» PROBLEM DETAILS: From the first line to the last, copy the material exactly.

===== RAW DATA

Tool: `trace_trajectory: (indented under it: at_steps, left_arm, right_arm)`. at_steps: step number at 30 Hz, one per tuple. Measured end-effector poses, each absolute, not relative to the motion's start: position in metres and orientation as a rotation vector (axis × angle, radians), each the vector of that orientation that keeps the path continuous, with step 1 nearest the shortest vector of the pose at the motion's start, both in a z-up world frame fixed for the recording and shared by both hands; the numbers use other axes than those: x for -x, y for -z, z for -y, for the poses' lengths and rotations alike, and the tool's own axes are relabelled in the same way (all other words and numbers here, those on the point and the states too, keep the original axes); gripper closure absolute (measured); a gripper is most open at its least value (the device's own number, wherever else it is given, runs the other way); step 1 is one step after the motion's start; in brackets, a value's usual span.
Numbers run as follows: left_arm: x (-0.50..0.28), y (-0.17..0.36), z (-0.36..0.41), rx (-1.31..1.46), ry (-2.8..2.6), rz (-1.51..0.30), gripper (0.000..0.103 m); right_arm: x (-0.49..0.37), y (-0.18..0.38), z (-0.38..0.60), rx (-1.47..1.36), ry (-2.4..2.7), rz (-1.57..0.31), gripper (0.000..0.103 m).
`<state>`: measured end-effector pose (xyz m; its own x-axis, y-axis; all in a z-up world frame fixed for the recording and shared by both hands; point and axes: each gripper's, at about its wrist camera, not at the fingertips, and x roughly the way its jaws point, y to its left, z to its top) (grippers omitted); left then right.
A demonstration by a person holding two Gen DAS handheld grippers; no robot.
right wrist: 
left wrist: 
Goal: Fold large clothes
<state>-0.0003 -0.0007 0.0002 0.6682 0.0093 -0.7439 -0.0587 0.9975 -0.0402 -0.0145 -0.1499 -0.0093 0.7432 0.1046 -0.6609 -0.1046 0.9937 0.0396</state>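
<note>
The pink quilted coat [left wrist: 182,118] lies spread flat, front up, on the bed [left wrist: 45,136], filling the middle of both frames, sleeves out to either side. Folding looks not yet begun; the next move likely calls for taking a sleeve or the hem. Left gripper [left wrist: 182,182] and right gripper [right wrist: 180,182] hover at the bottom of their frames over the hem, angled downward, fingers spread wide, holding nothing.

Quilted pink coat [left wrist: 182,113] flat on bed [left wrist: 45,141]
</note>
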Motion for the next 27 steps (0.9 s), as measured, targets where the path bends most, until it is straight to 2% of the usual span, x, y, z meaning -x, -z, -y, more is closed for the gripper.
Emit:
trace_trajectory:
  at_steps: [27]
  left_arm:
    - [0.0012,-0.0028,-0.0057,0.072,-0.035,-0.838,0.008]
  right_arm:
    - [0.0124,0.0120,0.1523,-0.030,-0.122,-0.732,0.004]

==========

» TASK OUTPUT:
Tool: `trace_trajectory: (indented under it: at_steps, left_arm, right_arm)`. at_steps: step number at 30 Hz, one per tuple. Measured end-effector poses, each absolute, not relative to the motion's start: position in metres and orientation as a rotation vector (axis × angle, radians), each the vector of that orientation that keeps the path continuous, with step 1 nearest the shortest vector of the pose at the motion's start, both in a z-up world frame fixed for the recording and shared by both hands; the numbers use other axes than those: x for -x, y for -z, z for -y, for the poses' lengths and rotations alike, and the tool's own axes are relabelled in the same way (all other words and numbers here, those on the point and the states too, keep the original axes); gripper closure absolute (measured); a gripper is most open at its least value (the device's own number, wherever else it is given, runs the other way); step 1 is one step after the motion's start; in brackets, a value's usual span.
Numbers run as follows: left_arm: x (-0.50..0.28), y (-0.17..0.36), z (-0.36..0.41), rx (-1.31..1.46), ry (-2.8..2.6), rz (-1.51..0.30), gripper (0.000..0.103 m); right_arm: x (-0.49..0.37), y (-0.18..0.38), z (-0.38..0.60), rx (-1.47..1.36), ry (-2.4..2.7), rz (-1.57..0.31), gripper (0.000..0.103 m).
`<state>`: measured end-effector pose (xyz m; its own x-axis, y-axis; all in a z-up world frame fixed for the recording and shared by both hands; point and axes: each gripper's, at about its wrist camera, not at the fingertips, and x roughly the way its jaws point, y to its left, z to its top) (grippers omitted); left then right.
A demonstration by a person holding two Gen DAS handheld grippers; no robot.
right wrist: 
left wrist: 
Goal: Fold large clothes
<state>-0.0003 -0.0007 0.0002 0.6682 0.0093 -0.7439 -0.0587 0.9975 -0.0402 -0.0145 -0.1499 -0.0093 0.7432 0.1046 -0.6609 -0.1046 0.9937 0.0396</state>
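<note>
The pink quilted coat [left wrist: 182,118] lies spread flat, front up, on the bed [left wrist: 45,136], filling the middle of both frames, sleeves out to either side. Folding looks not yet begun; the next move likely calls for taking a sleeve or the hem. Left gripper [left wrist: 182,182] and right gripper [right wrist: 180,182] hover at the bottom of their frames over the hem, angled downward, fingers spread wide, holding nothing.

Quilted pink coat [left wrist: 182,113] flat on bed [left wrist: 45,141]
</note>
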Motion for the next 27 steps (0.9 s), as measured, targets where the path bends most, until it is straight to 2% of the usual span, x, y, z meaning -x, -z, -y, more is closed for the gripper.
Emit:
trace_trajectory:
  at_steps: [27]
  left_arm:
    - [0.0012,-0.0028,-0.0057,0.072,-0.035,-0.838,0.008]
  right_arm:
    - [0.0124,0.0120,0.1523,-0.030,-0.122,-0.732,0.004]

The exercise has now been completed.